DIRECTIONS FOR THIS TASK: The answer must be every line of the records below that contains the word "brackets", copied out.

PROVIDED DATA:
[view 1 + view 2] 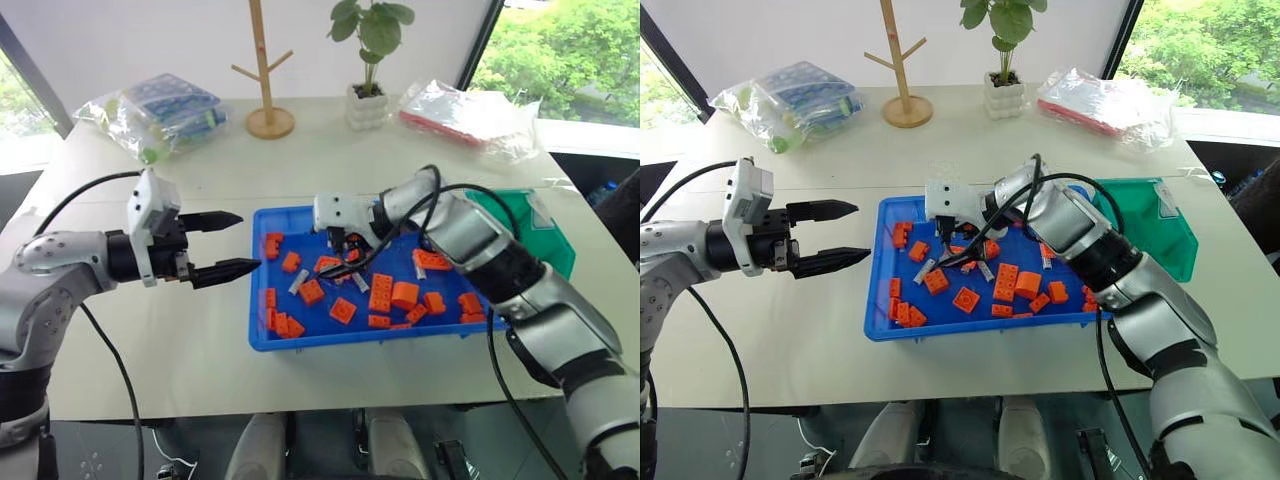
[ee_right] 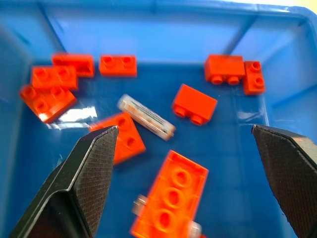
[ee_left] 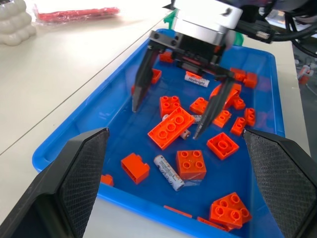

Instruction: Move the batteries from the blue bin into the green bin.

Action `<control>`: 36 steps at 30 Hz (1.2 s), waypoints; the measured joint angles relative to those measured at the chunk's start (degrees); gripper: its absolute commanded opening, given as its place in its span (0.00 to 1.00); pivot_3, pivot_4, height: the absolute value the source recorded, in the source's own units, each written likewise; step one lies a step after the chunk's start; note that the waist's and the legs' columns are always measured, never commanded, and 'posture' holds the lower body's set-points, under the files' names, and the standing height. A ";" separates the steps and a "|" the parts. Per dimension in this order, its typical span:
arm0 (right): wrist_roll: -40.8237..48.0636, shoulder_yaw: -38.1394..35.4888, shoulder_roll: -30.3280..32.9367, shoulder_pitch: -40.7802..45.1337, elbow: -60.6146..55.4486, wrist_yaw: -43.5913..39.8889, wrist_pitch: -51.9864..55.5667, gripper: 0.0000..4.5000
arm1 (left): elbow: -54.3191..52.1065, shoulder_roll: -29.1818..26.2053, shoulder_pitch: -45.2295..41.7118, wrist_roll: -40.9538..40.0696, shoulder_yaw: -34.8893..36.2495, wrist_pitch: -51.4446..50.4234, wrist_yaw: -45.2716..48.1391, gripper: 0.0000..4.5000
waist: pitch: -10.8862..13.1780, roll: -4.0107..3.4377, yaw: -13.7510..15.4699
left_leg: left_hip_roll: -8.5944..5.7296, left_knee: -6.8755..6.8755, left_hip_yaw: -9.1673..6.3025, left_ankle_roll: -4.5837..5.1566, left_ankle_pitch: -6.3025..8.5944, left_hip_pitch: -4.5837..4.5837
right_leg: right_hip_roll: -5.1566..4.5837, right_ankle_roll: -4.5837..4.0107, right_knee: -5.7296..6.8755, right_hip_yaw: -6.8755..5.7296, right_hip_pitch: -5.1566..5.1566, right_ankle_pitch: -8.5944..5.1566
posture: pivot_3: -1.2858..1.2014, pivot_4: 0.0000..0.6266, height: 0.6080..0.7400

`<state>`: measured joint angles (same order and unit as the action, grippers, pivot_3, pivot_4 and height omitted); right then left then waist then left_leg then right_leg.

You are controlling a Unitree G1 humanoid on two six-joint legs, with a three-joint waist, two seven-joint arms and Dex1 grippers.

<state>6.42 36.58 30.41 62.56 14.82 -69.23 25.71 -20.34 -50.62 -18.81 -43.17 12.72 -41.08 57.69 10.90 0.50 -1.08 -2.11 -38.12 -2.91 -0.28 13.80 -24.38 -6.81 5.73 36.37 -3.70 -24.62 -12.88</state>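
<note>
Several batteries [image 3: 168, 172] lie loose among orange bricks [image 3: 170, 127] inside the blue bin [image 1: 262, 335], nearest the robot on the surface [image 1: 180, 340]. Inside it, the right end effector [image 3: 172, 118] hangs spread wide and empty over a brick that half covers one battery, so closing there could pinch the brick instead. At nine o'clock the left end effector [image 1: 228, 245] waits open. At three o'clock, farther back, sits the green bin [image 1: 1180, 250].

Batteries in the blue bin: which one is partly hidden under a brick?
The battery lying crosswise under the long orange brick, with just its ends poking out either side. The other battery lies fully exposed on the bin floor.
</note>
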 measured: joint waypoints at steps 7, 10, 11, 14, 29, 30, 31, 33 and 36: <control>-6.31 -0.08 -7.23 2.50 16.23 -5.28 -23.90 0.98 | -2.07 -0.26 2.89 -1.42 3.10 -0.27 -1.56 1.00 | 0.00 -0.01 -0.11 | 0.01 0.07 -0.01 -0.12 -0.07 0.00 | 0.01 -0.01 0.04 0.02 -0.06 0.00 | 0.52 0.24 0.64; -8.56 -0.65 -9.72 2.58 22.10 -3.93 -31.07 0.98 | -3.74 -0.97 5.30 -2.64 5.29 -1.13 -1.85 1.00 | 0.01 -0.01 -0.05 | 0.03 0.08 -0.03 -0.20 -0.11 -0.01 | 0.00 -0.01 0.07 0.05 -0.08 0.00 | 0.52 0.24 0.64; -8.94 -1.00 -10.20 2.57 23.32 -3.76 -33.05 0.98 | -4.30 -1.15 6.19 -3.03 6.15 -1.36 -1.92 1.00 | 0.01 -0.02 0.01 | 0.04 0.08 -0.03 -0.22 -0.11 -0.01 | 0.00 -0.01 0.07 0.05 -0.09 0.00 | 0.52 0.24 0.64; -9.80 -2.06 -11.44 2.32 25.17 -3.50 -37.65 0.98 | -5.83 -2.36 8.43 -4.32 7.16 -2.37 -1.40 1.00 | 0.01 -0.02 -0.01 | 0.04 0.08 -0.04 -0.22 -0.11 0.00 | 0.00 -0.02 0.07 0.07 -0.08 0.00 | 0.52 0.24 0.64; -14.11 -4.12 -12.35 0.29 28.92 -2.81 -51.19 0.98 | -5.23 -3.45 5.69 -5.32 7.20 -2.41 -1.42 1.00 | 0.01 -0.01 0.08 | 0.00 0.07 -0.03 -0.31 -0.16 0.07 | 0.00 -0.03 0.36 0.13 -0.14 -0.01 | 0.52 0.24 0.64; -14.17 -4.38 -12.07 0.23 28.92 -3.05 -51.22 0.98 | -5.17 -3.45 5.62 -5.32 7.19 -2.40 -1.48 1.00 | 0.01 -0.01 0.08 | 0.00 0.07 -0.02 -0.31 -0.16 0.08 | 0.00 -0.03 0.37 0.15 -0.14 -0.01 | 0.52 0.24 0.64; -14.21 -4.63 -11.84 0.21 29.00 -3.26 -51.18 0.98 | -5.07 -3.45 5.61 -5.32 7.14 -2.40 -1.52 1.00 | 0.01 -0.01 0.05 | 0.00 0.07 -0.01 -0.31 -0.16 0.10 | 0.00 -0.04 0.38 0.16 -0.14 -0.01 | 0.52 0.24 0.64; -14.30 -5.15 -11.68 0.21 29.28 -3.96 -50.84 0.98 | -5.00 -3.42 5.52 -5.31 6.98 -2.38 -1.56 1.00 | 0.01 -0.01 -0.01 | 0.01 0.07 -0.01 -0.31 -0.16 0.13 | 0.00 -0.05 0.46 0.18 -0.15 -0.02 | 0.52 0.24 0.64; -14.25 -5.64 -11.45 0.43 29.24 -6.40 -49.34 0.98 | -4.56 -3.30 4.76 -5.29 6.43 -2.33 -1.66 1.00 | 0.01 -0.01 0.06 | 0.01 0.07 -0.01 -0.31 -0.16 0.19 | 0.00 -0.07 0.58 0.19 -0.14 -0.04 | 0.52 0.24 0.64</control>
<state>-7.83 30.94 18.96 62.99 44.06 -75.63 -23.63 -24.90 -53.92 -14.05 -48.47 19.15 -43.41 56.04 10.91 0.49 -1.02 -2.10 -38.04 -2.92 -0.59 13.64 -24.19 -6.81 5.66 36.95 -3.51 -24.76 -12.92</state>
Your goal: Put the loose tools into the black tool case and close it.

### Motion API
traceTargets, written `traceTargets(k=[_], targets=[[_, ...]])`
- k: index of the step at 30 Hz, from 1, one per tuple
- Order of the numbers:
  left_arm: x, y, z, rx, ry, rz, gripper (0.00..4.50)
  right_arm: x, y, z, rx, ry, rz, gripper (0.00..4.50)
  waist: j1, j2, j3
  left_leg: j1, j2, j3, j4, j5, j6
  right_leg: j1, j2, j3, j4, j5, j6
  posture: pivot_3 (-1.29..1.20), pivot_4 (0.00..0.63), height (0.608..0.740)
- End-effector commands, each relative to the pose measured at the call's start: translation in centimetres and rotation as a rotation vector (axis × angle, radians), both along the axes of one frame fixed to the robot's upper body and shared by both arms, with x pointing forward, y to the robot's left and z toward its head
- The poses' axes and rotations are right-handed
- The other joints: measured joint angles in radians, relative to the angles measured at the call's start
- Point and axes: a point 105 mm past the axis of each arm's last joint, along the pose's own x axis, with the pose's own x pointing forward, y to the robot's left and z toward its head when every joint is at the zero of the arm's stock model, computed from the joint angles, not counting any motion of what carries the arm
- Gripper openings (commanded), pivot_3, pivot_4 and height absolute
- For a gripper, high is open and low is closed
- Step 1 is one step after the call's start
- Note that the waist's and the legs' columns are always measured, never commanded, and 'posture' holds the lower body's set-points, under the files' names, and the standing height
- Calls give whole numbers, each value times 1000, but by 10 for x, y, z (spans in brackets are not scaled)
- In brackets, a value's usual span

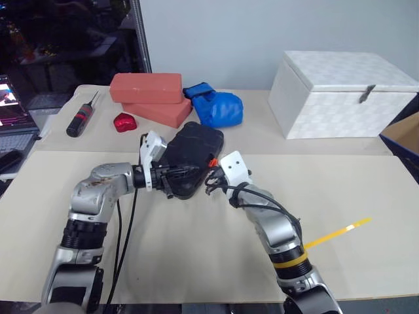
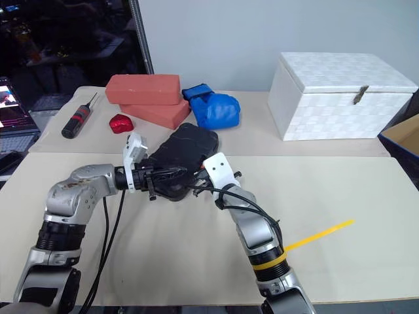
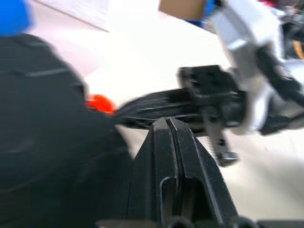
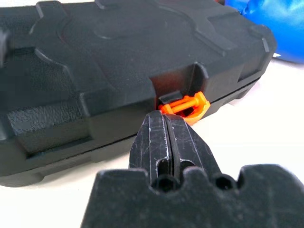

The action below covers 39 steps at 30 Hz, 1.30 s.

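Note:
The black tool case (image 1: 196, 145) lies on the table with its lid down, between my two grippers. Its small orange latch (image 4: 187, 105) sticks out from the front edge. My right gripper (image 4: 164, 122) is shut and empty, its tips just in front of the latch. My left gripper (image 3: 167, 123) is also shut with nothing in it, reaching in at the case's near left side (image 1: 185, 173). The left wrist view shows the right gripper's fingers (image 3: 209, 97) close ahead and the latch (image 3: 99, 103) beside the dark case. The loose tools are out of view.
Behind the case lie two red bricks (image 1: 147, 88), a blue glove (image 1: 216, 106) and a small red object (image 1: 123, 122). A stubby black screwdriver with a red band (image 1: 80, 118) lies far left. A white box (image 1: 340, 91) stands back right. A yellow strip (image 1: 337, 233) lies near right.

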Motion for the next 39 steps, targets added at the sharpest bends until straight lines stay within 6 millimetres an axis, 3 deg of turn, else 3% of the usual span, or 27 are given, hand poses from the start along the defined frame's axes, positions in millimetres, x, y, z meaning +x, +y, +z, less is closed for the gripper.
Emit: traceTargets(k=[1, 3, 8, 18, 24, 30, 39], targets=[[20, 7, -1, 159, -79, 111, 40, 5, -10, 21, 34, -55, -39, 0, 3, 0, 0, 0, 0, 0, 0, 0, 0, 0, 0, 0, 0, 0, 0, 0, 150, 736], [29, 10, -12, 271, -104, 148, 40, 8, -12, 23, 33, -58, -52, 0, 6, 0, 0, 0, 0, 0, 0, 0, 0, 0, 0, 0, 0, 0, 0, 0, 150, 736], [31, 9, -41, 373, -20, 127, 40, 10, -17, 30, 35, -68, -78, 0, 10, 0, 0, 1, 0, 0, 0, 1, -1, 1, 0, 0, 1, 1, 0, 0, 150, 736], [31, 6, -48, 382, -7, 106, 40, 18, -30, 7, -30, 11, -160, 0, 14, 0, 0, 3, 0, 0, 2, 1, -1, 3, 0, 0, 2, 1, 0, 0, 150, 736], [31, 6, -51, 385, -5, 102, 40, 25, -19, 4, -22, 31, -115, 0, 13, 0, 0, 8, 0, 0, 2, 1, -1, 7, 0, 0, 2, 1, 0, 0, 150, 736], [29, 6, -55, 389, 2, 103, 40, 33, -4, 14, -15, 0, -92, 0, 9, 0, 0, 10, 0, 0, 2, 1, -1, 10, 0, -1, 1, 1, 0, 0, 150, 736], [25, 5, -68, 406, 29, 106, 40, 25, 22, 20, -9, -7, -55, 0, -3, 0, 0, 13, 0, 0, 2, 1, -1, 12, 0, 0, 1, 1, 0, 0, 150, 736]])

RESPONSE BELOW:
- Calls give whole numbers, each value times 1000, but by 10 for x, y, z (spans in brackets are not scaled)
- In brackets, a value's usual span

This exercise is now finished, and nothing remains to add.